Hal ini terlihat dari kejadian kudeta militer Senin lalu, menyebabkan militer kembali lagi menguasai Myanmar setelah sebelumnya sudah menguasai negara itu selama hampir 50 tahun.
Militer menghentikan berkuasanya partai Suu Kyi, National League for Democracy atau Liga Demokrasi Nasional, yang hanya memegang kekuasaan selama 5 tahun.
Suu Kyi ditahan bersama para jajaran menteri dan sosok pro-demokrasi lainnya.
Di seluruh negara, papan iklan pemerintah masih menunjukkan foto-foto dan logo partainya, burung merak.
Namun faktanya kekuasaan sudah dipegang oleh Jenderal Min Aung Hlaing.

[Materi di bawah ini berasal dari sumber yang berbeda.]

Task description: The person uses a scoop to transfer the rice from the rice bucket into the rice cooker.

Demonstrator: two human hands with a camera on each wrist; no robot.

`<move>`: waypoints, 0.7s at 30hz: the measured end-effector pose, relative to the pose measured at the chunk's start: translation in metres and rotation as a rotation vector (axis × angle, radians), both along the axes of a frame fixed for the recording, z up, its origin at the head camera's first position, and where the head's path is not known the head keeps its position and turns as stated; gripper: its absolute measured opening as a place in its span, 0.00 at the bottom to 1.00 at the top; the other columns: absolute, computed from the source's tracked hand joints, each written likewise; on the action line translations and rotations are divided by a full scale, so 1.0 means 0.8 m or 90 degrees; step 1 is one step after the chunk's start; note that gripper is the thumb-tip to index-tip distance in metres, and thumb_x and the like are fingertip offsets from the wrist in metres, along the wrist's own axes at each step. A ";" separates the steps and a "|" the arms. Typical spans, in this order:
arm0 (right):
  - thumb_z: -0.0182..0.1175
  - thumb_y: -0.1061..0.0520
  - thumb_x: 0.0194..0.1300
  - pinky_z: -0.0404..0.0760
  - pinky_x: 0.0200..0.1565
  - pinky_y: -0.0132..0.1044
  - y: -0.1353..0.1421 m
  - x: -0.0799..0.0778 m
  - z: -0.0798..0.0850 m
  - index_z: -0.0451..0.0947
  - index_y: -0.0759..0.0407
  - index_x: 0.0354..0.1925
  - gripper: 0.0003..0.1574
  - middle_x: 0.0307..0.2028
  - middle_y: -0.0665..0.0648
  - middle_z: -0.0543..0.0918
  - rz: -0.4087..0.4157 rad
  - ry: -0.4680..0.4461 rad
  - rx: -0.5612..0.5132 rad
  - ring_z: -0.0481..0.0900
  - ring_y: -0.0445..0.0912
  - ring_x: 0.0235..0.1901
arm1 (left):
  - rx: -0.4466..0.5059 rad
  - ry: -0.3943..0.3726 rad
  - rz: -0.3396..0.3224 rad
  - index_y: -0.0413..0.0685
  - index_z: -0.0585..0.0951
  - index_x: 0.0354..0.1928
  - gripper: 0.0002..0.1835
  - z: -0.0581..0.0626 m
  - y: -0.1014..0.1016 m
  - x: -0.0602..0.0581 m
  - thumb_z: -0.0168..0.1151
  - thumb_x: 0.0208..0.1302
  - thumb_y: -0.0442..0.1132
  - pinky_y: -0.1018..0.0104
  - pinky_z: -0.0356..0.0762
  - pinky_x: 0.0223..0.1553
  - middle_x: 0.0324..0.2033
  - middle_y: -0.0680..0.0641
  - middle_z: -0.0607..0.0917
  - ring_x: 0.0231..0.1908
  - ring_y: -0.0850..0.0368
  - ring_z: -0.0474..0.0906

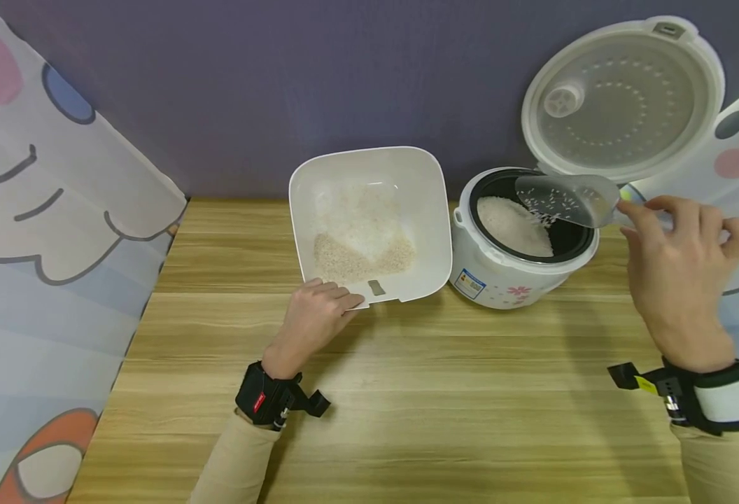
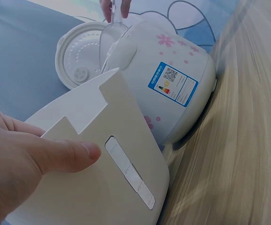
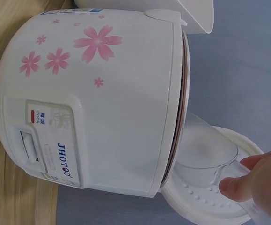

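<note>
A clear plastic scoop is tilted over the open rice cooker, its handle gripped by my right hand. Grains fall from the scoop onto a heap of white rice in the dark inner pot. With thumb outside and fingers over the rim, my left hand holds the near edge of a white rice bin. Rice lies along the bin's near side. In the left wrist view, the left thumb presses the outer wall beside a clear window strip.
The cooker's lid stands raised behind the pot, near the purple-grey back wall. Bin and cooker stand side by side on the wood-grain table. Cartoon-printed sheets flank the table.
</note>
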State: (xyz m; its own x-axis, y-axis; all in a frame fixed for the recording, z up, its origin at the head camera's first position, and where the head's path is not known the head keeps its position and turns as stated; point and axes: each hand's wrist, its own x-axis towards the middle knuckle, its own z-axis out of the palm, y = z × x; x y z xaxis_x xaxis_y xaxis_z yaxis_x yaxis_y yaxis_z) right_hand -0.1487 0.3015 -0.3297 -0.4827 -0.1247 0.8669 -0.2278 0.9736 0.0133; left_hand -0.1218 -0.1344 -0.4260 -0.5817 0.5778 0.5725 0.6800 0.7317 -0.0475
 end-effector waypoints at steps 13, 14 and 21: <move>0.59 0.66 0.73 0.54 0.50 0.58 -0.011 -0.001 -0.007 0.85 0.64 0.43 0.07 0.46 0.70 0.83 -0.001 0.069 -0.035 0.69 0.72 0.41 | 0.005 -0.003 -0.002 0.54 0.92 0.34 0.08 0.000 0.001 0.000 0.81 0.52 0.41 0.70 0.72 0.24 0.29 0.55 0.91 0.27 0.59 0.87; 0.60 0.66 0.73 0.54 0.52 0.56 -0.013 0.001 -0.005 0.84 0.65 0.43 0.07 0.47 0.70 0.83 0.007 0.062 -0.051 0.69 0.73 0.42 | 0.005 -0.003 -0.002 0.54 0.92 0.34 0.08 0.000 0.001 0.000 0.81 0.52 0.41 0.70 0.72 0.24 0.29 0.55 0.91 0.27 0.59 0.87; 0.64 0.63 0.71 0.44 0.63 0.48 -0.018 0.017 0.007 0.84 0.68 0.52 0.13 0.50 0.76 0.79 0.064 -0.037 -0.137 0.67 0.75 0.48 | 0.006 -0.001 -0.003 0.54 0.92 0.34 0.08 0.001 0.001 0.000 0.81 0.51 0.42 0.70 0.72 0.23 0.28 0.55 0.91 0.27 0.60 0.87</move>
State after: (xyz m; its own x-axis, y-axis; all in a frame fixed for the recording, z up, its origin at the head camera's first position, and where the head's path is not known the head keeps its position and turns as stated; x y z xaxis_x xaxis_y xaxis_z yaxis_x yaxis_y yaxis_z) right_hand -0.1349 0.2871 -0.3241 -0.5266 0.0102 0.8501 -0.3185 0.9247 -0.2084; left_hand -0.1221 -0.1338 -0.4255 -0.5802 0.5751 0.5767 0.6831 0.7293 -0.0400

Hilangnya Suu Kyi, yang mewakili dua arketipe untuk dua publik yang berbeda; lokal dan mancanegara, membuktikan ketidakmampuannya untuk laksanakan apa yang sudah diharapkan banyak orang: membentuk kesetaraan politik dengan militer yang akan berbagi kekuasaan dengannya.
Dengan membiarkan negosiasi dengan Min Aung Hlaing melemah, Suu Kyi telah kehilangan telinga militer, dan dengan membela para jenderal yang membunuh para Muslim Rohingya, ia telah kehilangan kepercayaan komunitas internasional yang sebelumnya mendukungnya untuk menang selama berpuluh-puluh tahun lamanya.
"Aung San Suu Kyi mendapat kritik internasional dengan mengklaim dia bukan aktivis HAM tapi politisi. Namun bagian menyedihkannya adalah ia juga tidak bagus-bagus amat menjadi politisi," ujar Phil Robertson, deputi direktur Asia untuk Human Rights Watch.